ACTION ITEM> The reply should repeat all of the data word for word, with no pictures.

RAW DATA>
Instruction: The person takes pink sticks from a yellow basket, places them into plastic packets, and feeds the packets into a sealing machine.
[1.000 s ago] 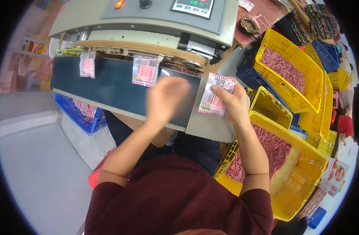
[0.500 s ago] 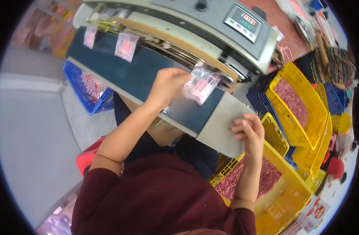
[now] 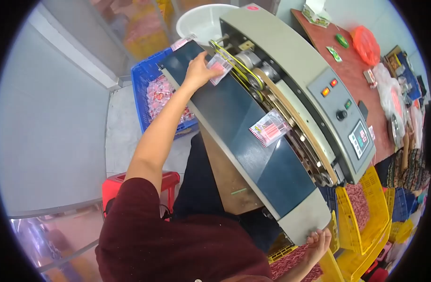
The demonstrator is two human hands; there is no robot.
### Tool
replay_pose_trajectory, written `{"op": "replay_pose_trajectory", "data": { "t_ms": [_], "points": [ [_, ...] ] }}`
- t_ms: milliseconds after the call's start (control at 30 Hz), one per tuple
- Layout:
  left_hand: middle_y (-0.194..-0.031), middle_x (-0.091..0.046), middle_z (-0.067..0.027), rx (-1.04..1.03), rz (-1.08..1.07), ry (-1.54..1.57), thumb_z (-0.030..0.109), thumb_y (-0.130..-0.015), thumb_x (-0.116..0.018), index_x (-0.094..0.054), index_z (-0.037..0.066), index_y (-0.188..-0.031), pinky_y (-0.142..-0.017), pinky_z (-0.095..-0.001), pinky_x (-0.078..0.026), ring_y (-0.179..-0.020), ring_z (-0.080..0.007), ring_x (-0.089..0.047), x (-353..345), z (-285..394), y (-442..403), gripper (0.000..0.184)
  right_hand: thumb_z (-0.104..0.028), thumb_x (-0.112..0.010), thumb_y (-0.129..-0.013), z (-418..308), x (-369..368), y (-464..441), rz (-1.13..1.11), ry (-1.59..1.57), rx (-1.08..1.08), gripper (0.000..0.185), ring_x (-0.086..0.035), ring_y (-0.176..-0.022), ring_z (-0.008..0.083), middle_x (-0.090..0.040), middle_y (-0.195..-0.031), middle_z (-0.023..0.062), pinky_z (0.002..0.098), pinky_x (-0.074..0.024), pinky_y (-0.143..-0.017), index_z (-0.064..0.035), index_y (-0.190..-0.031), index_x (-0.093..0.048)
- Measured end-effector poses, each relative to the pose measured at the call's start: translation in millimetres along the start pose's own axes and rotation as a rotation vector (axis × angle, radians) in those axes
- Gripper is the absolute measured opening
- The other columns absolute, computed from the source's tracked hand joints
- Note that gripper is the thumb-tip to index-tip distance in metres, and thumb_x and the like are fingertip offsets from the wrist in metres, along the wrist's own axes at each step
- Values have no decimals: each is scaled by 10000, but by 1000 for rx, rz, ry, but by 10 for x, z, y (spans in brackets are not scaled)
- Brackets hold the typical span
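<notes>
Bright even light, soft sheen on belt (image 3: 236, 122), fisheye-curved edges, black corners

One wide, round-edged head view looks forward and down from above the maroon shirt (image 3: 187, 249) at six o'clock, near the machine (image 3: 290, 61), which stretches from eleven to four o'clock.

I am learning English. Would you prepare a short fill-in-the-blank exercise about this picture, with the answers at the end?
1. The hand nearer the white tub is the person's ____ hand.
2. The packet midway along the belt is positioned ____ that hand and the other hand.
3. The crate of packets is coloured ____.
4. The person's maroon shirt has ____ sleeves.
Missing words: left; between; blue; short.
</notes>
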State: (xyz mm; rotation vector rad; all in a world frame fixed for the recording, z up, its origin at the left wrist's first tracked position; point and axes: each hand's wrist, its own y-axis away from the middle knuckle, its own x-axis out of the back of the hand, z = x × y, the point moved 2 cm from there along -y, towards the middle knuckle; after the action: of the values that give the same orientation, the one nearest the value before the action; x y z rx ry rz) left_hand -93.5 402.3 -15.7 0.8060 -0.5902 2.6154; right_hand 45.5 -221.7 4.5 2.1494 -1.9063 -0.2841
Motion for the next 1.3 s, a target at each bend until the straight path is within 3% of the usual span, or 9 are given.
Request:
{"op": "replay_pose_trajectory", "data": {
  "t_ms": [300, 367, 400, 633, 700, 1133, 1233, 1267, 1300],
  "points": [
    [-832, -625, -73, 337, -182, 1043, 7, -702, -683, -556, 29, -857, -680, -283, -482, -731, -139, -602, 557, -161, 220, 202, -184, -594, -827, -37, -153, 74, 35, 144, 41, 274, -545, -689, 95, -555, -874, 18, 180, -422, -555, -99, -1072, -507],
    [-849, -621, -69, 314, -177, 1196, -8, -705, -676, -548, 39, -866, -705, -279, -479, -757, -135, -598, 642, -188, 321, 212, -49, -501, -867, -49, -125, 27, 50, 235, 38, 311, -563, -935, 380, -535, -1052, 268, 467, -510, -786, 45, -1157, -436],
    [-866, -618, -70, 313, -177, 1221, -29, -703, -668, -540, 43, -874, -721, -280, -478, -776, -134, -595, 654, -219, 369, 225, -47, -476, -877, -86, -176, 22, 15, 194, 32, 349, -557, -925, 404, -513, -1087, 284, 490, -499, -766, 26, -1205, -381],
    [-862, -617, -69, 314, -98, 1227, -51, -698, -660, -539, 38, -876, -725, -283, -482, -776, -139, -596, 750, -279, 460, 233, -82, -505, -865, -209, -494, 108, 124, 331, 91, 183, -618, -825, 297, -591, -971, 222, 380, -534, -691, 41, -998, -533],
    [-876, -619, -72, 309, -74, 1239, -56, -694, -660, -540, 39, -877, -722, -278, -480, -776, -137, -595, 739, -310, 464, 239, -187, -590, -832, -121, -422, 74, 21, 192, 112, 259, -550, -696, 87, -563, -871, 16, 175, -424, -557, -102, -1064, -512],
    [-976, -596, -114, 347, 87, 1319, -72, -736, -554, -501, -19, -1041, -785, -310, -472, -888, -192, -587, 758, -313, 413, 314, -164, -558, -843, -13, -236, 6, 54, 192, 74, 257, -549, -716, 110, -560, -880, 33, 196, -439, -574, -85, -1082, -508],
    [-1055, -537, -151, 82, 452, 630, 27, -773, -579, -489, -35, -1082, -846, -327, -409, -934, -240, -527, 666, -522, 190, 328, -107, -555, -818, -5, -290, 84, 39, 142, 136, 223, -513, -665, 98, -528, -798, 21, 200, -418, -546, -57, -1030, -507],
    [-1004, -586, -131, -27, 485, 39, 89, -784, -599, -565, -19, -1017, -839, -335, -409, -933, -232, -535, 859, -326, 198, 259, -101, -555, -819, -25, -291, 127, 62, 197, 135, 190, -500, -660, 90, -514, -780, 16, 197, -415, -564, -49, -997, -519],
    [-983, -601, -121, -41, 530, -88, 115, -787, -597, -598, -20, -977, -851, -334, -404, -919, -234, -540, 967, 137, 318, 233, -97, -552, -819, -134, -395, 236, 96, 126, 90, 150, -493, -648, 86, -517, -773, 15, 196, -406, -562, -33, -953, -534]
  ]
}}
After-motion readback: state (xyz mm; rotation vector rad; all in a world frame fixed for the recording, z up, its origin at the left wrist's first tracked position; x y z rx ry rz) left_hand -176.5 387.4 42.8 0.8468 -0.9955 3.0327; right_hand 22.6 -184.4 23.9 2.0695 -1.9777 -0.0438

RESULT FOR THIS TASK>
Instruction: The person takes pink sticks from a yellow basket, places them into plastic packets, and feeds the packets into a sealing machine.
[1.000 s ago] 
[0.500 s ago] 
[now] 
The demonstrator is two human hands; there is no robot.
### Tool
replay_pose_trajectory, written `{"op": "replay_pose_trajectory", "data": { "t_ms": [_], "points": [ [_, ...] ] }}`
- t_ms: milliseconds after the call's start (control at 30 Hz), one per tuple
- Layout:
  left_hand: middle_y (-0.194..-0.031), middle_x (-0.091..0.046), middle_z (-0.067..0.027), rx (-1.04..1.03), rz (-1.08..1.07), ry (-1.54..1.57), thumb_z (-0.030..0.109), thumb_y (-0.130..-0.015), thumb_x (-0.116..0.018), index_x (-0.094..0.054), index_z (-0.037..0.066), index_y (-0.188..-0.031), pinky_y (-0.142..-0.017), pinky_z (-0.095..-0.001), pinky_x (-0.078..0.026), ring_y (-0.179..-0.020), ring_z (-0.080..0.007), ring_x (-0.089..0.047), x (-353..345), z (-285..394), y (-442..403), gripper (0.000..0.184)
  right_hand: thumb_z (-0.104..0.028), thumb_x (-0.112..0.010), thumb_y (-0.129..-0.013), z (-418..308), x (-369..368), y (-464..441), rz (-1.13..1.11), ry (-1.59..1.57), rx (-1.08..1.08), gripper (0.000..0.185), ring_x (-0.086..0.035), ring_y (-0.176..-0.022), ring_z (-0.008..0.083), middle_x (-0.090..0.040), middle_y (-0.195..-0.031), middle_z (-0.023..0.062), pinky_z (0.002..0.098), pinky_x (-0.074..0.024), pinky_y (-0.143..-0.017), index_z (-0.064..0.035), index_y (-0.190..-0.031), index_x (-0.093..0.048)
- Measured end-effector poses, each relative to the pose measured at the call's start: translation in millimetres along the start pose's own axes and rotation as a rotation vector (axis × angle, radians) in those axes
- Gripper is the absolute measured opening
- The other columns absolute, computed from the source's tracked hand joints
- Note that gripper is the thumb-tip to index-tip distance in metres, and thumb_x and the like are fingertip offsets from the wrist in metres, along the wrist's own axes at each step
- Values have no decimals: each is scaled by 10000, but by 1000 for rx, rz, ry, but by 10 for x, z, y (spans in brackets are not scaled)
- Brackets hold the typical span
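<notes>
Bright even light, soft sheen on belt (image 3: 236, 122), fisheye-curved edges, black corners

One wide, round-edged head view looks forward and down from above the maroon shirt (image 3: 187, 249) at six o'clock, near the machine (image 3: 290, 61), which stretches from eleven to four o'clock.

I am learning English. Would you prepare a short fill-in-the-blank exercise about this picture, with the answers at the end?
1. The hand nearer the white tub is the person's ____ hand.
2. The packet midway along the belt is positioned ____ that hand and the other hand.
3. The crate of packets is coloured ____.
4. The person's maroon shirt has ____ sleeves.
Missing words: left; between; blue; short.
</notes>
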State: (xyz mm; rotation vector rad; all in a world frame fixed for the recording, z up, its origin at the left wrist's first tracked position; point and axes: each hand's wrist, its own y-axis away from the middle knuckle, its own x-axis out of the back of the hand, z = x × y, the point moved 2 cm from there along -y, towards the middle knuckle; after the action: of the values that give the same orientation, the one nearest the value before the action; x y z rx ry rz) left_hand -93.5 402.3 -15.7 0.8060 -0.5902 2.6154; right_hand 45.5 -221.7 4.5 2.1494 -1.9063 -0.2841
Motion for the next 1.3 s, a target at each bend until the straight path is within 3% of the usual span, or 9 are given.
Request:
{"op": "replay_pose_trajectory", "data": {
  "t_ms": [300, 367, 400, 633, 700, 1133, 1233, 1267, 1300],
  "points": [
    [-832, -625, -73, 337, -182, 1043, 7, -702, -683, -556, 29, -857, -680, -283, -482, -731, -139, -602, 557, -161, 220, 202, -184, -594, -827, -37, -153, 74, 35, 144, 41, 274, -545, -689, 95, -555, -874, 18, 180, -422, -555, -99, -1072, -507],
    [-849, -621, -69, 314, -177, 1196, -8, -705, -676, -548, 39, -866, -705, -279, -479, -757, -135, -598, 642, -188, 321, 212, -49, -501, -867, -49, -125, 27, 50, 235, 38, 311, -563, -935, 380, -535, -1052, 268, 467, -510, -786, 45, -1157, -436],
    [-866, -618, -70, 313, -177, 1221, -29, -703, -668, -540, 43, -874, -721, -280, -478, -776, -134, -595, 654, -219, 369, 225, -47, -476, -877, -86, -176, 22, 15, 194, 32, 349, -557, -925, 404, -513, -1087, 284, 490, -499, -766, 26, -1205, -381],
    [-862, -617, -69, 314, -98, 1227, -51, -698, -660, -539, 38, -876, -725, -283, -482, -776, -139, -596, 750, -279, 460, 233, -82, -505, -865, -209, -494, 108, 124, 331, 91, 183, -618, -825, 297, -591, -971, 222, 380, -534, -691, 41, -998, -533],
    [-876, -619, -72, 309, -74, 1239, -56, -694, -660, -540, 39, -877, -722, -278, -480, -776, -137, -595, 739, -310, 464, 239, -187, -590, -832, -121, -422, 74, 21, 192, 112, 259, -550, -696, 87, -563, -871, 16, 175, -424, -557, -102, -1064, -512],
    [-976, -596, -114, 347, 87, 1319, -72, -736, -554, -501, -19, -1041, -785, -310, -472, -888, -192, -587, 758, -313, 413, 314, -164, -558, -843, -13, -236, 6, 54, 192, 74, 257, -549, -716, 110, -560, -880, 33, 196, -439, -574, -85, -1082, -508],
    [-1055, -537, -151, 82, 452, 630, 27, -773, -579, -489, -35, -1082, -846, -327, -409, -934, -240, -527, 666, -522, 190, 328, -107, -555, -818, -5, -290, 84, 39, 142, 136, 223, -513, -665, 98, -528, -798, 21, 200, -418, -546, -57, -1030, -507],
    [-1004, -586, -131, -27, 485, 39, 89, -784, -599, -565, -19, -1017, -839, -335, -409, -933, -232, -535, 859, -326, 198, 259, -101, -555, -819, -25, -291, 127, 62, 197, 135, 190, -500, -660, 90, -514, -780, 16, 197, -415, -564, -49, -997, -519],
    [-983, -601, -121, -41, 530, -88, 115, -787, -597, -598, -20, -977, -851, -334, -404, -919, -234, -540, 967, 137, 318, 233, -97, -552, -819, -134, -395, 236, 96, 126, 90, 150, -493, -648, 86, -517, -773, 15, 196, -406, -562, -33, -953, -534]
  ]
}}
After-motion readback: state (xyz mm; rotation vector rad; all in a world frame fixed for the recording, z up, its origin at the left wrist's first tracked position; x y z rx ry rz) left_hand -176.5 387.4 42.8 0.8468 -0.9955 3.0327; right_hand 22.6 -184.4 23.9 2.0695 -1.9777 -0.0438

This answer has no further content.